__What is expected__
The records below should be written out again, exactly.

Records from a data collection
* * * * * * * * *
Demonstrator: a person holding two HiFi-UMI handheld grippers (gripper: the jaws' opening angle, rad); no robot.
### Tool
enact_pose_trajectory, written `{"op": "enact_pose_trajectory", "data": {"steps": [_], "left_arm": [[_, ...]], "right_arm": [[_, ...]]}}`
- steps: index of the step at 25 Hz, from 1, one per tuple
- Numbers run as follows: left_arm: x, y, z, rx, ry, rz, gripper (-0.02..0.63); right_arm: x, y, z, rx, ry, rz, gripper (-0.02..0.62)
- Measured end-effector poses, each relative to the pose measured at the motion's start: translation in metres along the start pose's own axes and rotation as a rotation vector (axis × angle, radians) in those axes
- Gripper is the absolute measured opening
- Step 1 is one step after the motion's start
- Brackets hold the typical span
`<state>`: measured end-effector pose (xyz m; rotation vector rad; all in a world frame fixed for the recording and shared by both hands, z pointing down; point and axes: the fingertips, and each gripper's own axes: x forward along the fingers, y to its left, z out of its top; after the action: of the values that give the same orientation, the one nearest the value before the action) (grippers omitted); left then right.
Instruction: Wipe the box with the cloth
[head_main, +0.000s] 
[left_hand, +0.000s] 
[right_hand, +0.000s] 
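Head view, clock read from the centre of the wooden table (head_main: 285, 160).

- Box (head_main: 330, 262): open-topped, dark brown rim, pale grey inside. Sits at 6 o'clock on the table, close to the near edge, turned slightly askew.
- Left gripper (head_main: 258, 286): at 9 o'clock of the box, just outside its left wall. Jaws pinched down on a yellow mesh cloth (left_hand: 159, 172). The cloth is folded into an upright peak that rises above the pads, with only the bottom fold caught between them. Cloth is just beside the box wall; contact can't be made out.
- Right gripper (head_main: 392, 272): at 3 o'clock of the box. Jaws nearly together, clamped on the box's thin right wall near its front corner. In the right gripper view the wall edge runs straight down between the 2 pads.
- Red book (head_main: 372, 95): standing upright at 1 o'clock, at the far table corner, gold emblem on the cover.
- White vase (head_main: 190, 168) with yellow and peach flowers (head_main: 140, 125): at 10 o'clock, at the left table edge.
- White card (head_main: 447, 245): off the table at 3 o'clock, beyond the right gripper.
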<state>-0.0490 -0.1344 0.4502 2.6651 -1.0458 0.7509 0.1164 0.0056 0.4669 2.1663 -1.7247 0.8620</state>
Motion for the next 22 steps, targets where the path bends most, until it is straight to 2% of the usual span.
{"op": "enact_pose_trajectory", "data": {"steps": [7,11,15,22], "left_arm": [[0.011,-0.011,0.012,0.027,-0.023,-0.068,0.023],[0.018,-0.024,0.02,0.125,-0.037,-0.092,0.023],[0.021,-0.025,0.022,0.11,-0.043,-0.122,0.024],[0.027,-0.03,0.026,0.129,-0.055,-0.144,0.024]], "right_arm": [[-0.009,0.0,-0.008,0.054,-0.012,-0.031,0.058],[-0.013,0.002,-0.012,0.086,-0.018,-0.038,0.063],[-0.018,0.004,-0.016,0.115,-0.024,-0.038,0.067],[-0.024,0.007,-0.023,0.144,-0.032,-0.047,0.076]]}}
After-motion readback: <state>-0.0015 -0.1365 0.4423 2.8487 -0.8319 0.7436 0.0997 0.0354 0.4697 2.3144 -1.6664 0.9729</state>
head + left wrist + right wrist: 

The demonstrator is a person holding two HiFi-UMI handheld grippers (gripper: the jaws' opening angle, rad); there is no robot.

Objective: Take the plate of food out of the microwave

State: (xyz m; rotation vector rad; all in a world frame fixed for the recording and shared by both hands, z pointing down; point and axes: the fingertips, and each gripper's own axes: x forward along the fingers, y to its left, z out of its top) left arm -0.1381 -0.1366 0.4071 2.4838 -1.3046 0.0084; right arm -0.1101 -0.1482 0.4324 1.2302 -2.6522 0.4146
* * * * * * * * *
__Final answer__
Demonstrator: a person holding two HiFi-UMI handheld grippers (gripper: the jaws' opening angle, rad); no robot.
### Tool
enact_pose_trajectory, written `{"op": "enact_pose_trajectory", "data": {"steps": [_], "left_arm": [[_, ...]], "right_arm": [[_, ...]]}}`
- steps: index of the step at 25 Hz, from 1, one per tuple
- Numbers run as follows: left_arm: x, y, z, rx, ry, rz, gripper (-0.02..0.63); right_arm: x, y, z, rx, ry, rz, gripper (-0.02..0.62)
- Measured end-effector poses, each relative to the pose measured at the motion's start: translation in metres along the start pose's own axes and rotation as a rotation vector (axis × angle, radians) in those axes
- Gripper is the absolute measured opening
- Step 1 is one step after the motion's start
- Brackets hold the typical span
`<state>`: measured end-effector pose (xyz m; rotation vector rad; all in a world frame fixed for the recording and shared by both hands, z pointing down; point and axes: the fingertips, and each gripper's own axes: x forward along the fingers, y to its left, z out of its top; after the action: of the values that give the same orientation, the one nearest the value before the action) (grippers omitted); left then right.
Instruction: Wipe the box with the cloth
[head_main, +0.000s] 
[left_hand, +0.000s] 
[right_hand, +0.000s] 
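Head view, clock read from the centre of the wooden table (head_main: 285, 160).

- Box (head_main: 330, 262): open-topped, dark brown rim, pale grey inside. Sits at 6 o'clock on the table, close to the near edge, turned slightly askew.
- Left gripper (head_main: 258, 286): at 9 o'clock of the box, just outside its left wall. Jaws pinched down on a yellow mesh cloth (left_hand: 159, 172). The cloth is folded into an upright peak that rises above the pads, with only the bottom fold caught between them. Cloth is just beside the box wall; contact can't be made out.
- Right gripper (head_main: 392, 272): at 3 o'clock of the box. Jaws nearly together, clamped on the box's thin right wall near its front corner. In the right gripper view the wall edge runs straight down between the 2 pads.
- Red book (head_main: 372, 95): standing upright at 1 o'clock, at the far table corner, gold emblem on the cover.
- White vase (head_main: 190, 168) with yellow and peach flowers (head_main: 140, 125): at 10 o'clock, at the left table edge.
- White card (head_main: 447, 245): off the table at 3 o'clock, beyond the right gripper.
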<state>-0.0490 -0.1344 0.4502 2.6651 -1.0458 0.7509 0.1164 0.0056 0.4669 2.1663 -1.7247 0.8620</state>
Motion for the next 22 steps, targets where the path bends most, until it is straight to 2% of the usual span.
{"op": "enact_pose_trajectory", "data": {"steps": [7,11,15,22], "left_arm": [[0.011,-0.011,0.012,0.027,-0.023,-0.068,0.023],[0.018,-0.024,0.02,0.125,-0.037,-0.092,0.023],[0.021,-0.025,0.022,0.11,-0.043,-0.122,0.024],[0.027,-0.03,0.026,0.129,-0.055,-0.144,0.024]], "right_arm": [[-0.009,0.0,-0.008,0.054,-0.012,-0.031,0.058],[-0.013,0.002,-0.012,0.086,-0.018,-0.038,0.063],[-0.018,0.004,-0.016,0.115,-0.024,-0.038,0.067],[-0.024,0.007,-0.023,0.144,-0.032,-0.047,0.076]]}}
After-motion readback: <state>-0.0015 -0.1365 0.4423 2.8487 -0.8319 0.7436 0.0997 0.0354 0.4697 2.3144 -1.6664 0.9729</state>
head + left wrist + right wrist: 

The demonstrator is a person holding two HiFi-UMI handheld grippers (gripper: the jaws' opening angle, rad); there is no robot.

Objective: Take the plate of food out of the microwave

State: (xyz m; rotation vector rad; all in a world frame fixed for the recording and shared by both hands, z pointing down; point and axes: the fingertips, and each gripper's own axes: x forward along the fingers, y to its left, z out of its top) left arm -0.1381 -0.1366 0.4071 2.4838 -1.3046 0.0084; right arm -0.1101 -0.1482 0.4324 1.2302 -2.6522 0.4146

The complete answer has been given.